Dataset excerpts
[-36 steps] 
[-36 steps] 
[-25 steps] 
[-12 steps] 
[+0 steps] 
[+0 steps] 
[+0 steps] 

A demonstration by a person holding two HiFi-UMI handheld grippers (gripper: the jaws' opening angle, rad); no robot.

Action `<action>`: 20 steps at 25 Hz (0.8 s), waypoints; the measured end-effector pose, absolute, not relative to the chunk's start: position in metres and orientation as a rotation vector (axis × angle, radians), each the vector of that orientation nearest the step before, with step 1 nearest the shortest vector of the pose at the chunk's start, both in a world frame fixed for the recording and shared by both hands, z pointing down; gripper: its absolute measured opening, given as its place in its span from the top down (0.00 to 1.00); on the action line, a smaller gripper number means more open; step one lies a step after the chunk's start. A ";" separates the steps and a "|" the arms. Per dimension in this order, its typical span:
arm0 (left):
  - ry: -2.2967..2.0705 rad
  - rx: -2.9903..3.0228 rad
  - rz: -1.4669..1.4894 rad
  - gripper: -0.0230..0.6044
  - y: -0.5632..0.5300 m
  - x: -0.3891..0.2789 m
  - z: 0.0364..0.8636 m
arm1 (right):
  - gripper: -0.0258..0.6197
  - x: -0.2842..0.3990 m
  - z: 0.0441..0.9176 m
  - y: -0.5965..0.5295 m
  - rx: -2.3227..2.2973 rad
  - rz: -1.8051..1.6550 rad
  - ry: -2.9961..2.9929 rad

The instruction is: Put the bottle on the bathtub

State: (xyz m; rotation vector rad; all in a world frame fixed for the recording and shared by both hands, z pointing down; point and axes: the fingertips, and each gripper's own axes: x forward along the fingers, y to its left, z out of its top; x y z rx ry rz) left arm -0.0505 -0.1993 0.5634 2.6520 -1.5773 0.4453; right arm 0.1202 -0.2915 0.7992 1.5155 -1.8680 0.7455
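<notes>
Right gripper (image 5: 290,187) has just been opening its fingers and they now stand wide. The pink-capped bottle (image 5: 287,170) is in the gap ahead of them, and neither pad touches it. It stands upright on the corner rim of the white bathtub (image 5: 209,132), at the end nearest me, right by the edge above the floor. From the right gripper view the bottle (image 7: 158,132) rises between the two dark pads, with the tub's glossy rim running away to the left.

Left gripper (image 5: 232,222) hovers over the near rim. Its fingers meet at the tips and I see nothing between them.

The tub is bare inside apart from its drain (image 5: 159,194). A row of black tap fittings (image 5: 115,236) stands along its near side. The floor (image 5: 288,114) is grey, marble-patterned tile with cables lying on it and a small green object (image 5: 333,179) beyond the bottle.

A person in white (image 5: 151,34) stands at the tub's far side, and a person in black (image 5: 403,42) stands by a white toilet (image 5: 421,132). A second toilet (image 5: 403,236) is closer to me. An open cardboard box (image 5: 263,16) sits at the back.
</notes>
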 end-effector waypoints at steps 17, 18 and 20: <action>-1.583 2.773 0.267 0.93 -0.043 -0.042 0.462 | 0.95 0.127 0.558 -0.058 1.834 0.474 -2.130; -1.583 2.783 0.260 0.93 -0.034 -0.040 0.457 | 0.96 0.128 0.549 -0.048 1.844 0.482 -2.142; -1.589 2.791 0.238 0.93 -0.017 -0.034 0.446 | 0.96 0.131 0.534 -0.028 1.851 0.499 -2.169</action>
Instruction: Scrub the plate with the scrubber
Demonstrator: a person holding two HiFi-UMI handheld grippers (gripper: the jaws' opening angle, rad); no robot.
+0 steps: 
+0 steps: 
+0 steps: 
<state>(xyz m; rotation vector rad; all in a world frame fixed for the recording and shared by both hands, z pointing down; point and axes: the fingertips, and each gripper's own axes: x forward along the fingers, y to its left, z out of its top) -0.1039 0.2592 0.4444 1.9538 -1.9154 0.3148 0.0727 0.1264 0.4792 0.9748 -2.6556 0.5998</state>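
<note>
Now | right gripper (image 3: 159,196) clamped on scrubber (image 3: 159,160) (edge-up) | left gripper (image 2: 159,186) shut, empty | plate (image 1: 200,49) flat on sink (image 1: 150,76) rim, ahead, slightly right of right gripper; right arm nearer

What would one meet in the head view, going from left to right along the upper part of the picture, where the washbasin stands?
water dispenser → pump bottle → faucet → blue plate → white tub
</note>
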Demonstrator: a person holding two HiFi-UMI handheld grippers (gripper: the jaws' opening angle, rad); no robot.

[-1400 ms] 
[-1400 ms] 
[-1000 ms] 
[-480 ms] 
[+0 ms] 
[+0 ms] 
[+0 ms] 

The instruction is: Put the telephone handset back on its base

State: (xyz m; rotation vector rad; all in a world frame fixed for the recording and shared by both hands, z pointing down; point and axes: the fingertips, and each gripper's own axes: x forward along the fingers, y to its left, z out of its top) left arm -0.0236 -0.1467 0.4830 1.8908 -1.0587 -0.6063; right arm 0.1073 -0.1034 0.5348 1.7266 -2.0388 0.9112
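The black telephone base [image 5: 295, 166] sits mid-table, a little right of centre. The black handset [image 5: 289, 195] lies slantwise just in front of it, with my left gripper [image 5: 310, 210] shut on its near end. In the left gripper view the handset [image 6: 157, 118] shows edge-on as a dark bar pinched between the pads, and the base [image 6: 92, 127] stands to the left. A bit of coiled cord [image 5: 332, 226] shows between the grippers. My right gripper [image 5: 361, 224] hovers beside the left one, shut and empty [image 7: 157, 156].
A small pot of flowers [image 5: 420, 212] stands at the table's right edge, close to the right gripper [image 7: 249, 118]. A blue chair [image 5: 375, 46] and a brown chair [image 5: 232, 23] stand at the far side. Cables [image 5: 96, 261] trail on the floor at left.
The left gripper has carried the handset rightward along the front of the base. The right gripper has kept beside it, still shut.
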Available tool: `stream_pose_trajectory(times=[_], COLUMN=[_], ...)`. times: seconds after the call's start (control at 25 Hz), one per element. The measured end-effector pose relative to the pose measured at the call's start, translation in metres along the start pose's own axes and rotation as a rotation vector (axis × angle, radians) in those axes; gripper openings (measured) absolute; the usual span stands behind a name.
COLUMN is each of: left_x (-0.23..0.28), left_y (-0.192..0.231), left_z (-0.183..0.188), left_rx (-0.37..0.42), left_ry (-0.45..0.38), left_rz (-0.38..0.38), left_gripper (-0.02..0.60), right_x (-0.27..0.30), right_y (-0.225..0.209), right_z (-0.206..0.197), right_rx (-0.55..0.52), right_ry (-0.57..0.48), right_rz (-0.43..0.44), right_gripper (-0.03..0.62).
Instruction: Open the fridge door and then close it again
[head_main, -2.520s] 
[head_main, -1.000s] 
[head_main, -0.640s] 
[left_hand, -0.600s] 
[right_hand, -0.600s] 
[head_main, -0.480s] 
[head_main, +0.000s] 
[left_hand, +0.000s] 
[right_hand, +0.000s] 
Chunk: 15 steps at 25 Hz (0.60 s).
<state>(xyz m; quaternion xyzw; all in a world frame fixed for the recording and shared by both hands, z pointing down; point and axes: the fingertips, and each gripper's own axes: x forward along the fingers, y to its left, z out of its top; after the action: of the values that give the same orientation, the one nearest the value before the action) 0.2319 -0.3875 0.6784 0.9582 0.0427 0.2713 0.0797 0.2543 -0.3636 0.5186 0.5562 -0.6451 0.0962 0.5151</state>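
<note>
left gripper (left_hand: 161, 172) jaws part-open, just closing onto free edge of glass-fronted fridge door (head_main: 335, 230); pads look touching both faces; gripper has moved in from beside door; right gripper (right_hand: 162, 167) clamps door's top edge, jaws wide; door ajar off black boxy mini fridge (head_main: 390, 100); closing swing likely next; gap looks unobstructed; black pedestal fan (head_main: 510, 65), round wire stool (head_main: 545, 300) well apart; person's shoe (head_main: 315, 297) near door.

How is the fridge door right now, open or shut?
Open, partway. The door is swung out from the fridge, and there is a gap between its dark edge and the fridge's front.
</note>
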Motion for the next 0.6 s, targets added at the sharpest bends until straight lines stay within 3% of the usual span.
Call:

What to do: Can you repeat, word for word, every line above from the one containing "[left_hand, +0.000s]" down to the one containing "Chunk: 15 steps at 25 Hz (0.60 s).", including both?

Response to the task:
[left_hand, +0.000s] 
[right_hand, +0.000s] 
Chunk: 15 steps at 25 Hz (0.60 s).

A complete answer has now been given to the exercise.